Best Interest Clauses
Best interest clauses modify a company’s charter documents to include constituents like “the environment,” but can be overturned
Some social entrepreneurs have worked with attorneys to incorporate the concept of “constituency expansion” into directors’ duties by including specific provisions in the company’s charter. Such a feature was often employed to obtain B Corporation certification in states that did not have constituency statutes.
Company charter as social contract
Those using this method see a company’s corporate charter as a type of social contract between the state of incorporation, the company, its investors and shareholders, and the directors. Under this thinking, social entrepreneurs can include elements of a constituency statute as clauses in the corporate charter, to which all constituents would be bound. Such an approach overcomes many of the defects of the the traditional constituency statute by permitting the inclusion of the environment and by legally requiring directors to consider the various constituents, rather than making such considerations elective.
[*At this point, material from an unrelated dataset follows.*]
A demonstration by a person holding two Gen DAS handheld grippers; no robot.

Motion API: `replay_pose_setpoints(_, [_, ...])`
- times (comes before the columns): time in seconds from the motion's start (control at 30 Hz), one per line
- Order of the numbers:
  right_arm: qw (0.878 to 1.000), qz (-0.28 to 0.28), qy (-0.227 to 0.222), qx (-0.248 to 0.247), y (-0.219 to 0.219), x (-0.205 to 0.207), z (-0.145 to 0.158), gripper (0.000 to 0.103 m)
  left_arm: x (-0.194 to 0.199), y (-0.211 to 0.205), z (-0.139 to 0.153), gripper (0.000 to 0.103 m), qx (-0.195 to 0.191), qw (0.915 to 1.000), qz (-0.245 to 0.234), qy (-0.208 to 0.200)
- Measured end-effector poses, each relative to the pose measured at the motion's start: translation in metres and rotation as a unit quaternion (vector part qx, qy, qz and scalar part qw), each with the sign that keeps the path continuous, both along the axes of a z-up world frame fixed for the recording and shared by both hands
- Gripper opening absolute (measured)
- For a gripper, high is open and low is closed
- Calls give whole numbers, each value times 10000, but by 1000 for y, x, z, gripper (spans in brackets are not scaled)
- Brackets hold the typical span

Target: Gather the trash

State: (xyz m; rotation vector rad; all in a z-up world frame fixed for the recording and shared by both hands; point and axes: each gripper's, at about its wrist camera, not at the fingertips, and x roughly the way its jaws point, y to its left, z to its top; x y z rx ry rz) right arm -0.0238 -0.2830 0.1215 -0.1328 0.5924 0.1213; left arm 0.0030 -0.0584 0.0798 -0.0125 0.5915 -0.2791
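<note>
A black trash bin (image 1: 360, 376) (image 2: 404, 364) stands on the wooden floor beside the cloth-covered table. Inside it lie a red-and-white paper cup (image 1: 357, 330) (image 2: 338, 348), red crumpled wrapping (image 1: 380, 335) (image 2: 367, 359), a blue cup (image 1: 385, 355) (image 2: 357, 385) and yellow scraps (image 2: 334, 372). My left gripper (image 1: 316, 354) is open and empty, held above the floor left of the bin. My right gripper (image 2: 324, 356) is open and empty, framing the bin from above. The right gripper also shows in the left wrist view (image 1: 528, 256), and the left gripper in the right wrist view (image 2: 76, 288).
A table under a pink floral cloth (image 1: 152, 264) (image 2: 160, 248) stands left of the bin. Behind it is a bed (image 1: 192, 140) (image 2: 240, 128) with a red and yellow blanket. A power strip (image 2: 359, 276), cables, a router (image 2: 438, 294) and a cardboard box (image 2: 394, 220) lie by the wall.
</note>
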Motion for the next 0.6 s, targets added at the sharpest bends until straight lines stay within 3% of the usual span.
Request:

Untested in court, therefore uncertain legal consequences
Like constituency statutes, however, the lack of interpretation by courts results in an uncertainty that leaves investors concerned about the unknown consequences that might result if such a provision were put to test in court.
Majority vote can overturn “best interests” clause
Similarly, “best interests” clauses only embed the mission in the legal DNA of your company to the extent they are not changed. But they can be changed. A majority of the Board can typically amend the charter to delete the “best interests” clause, absent some special voting requirement set forth in the charter.
For these reasons, it is not the strongest option for upholding your social mission over time, unless coupled with other anchoring features.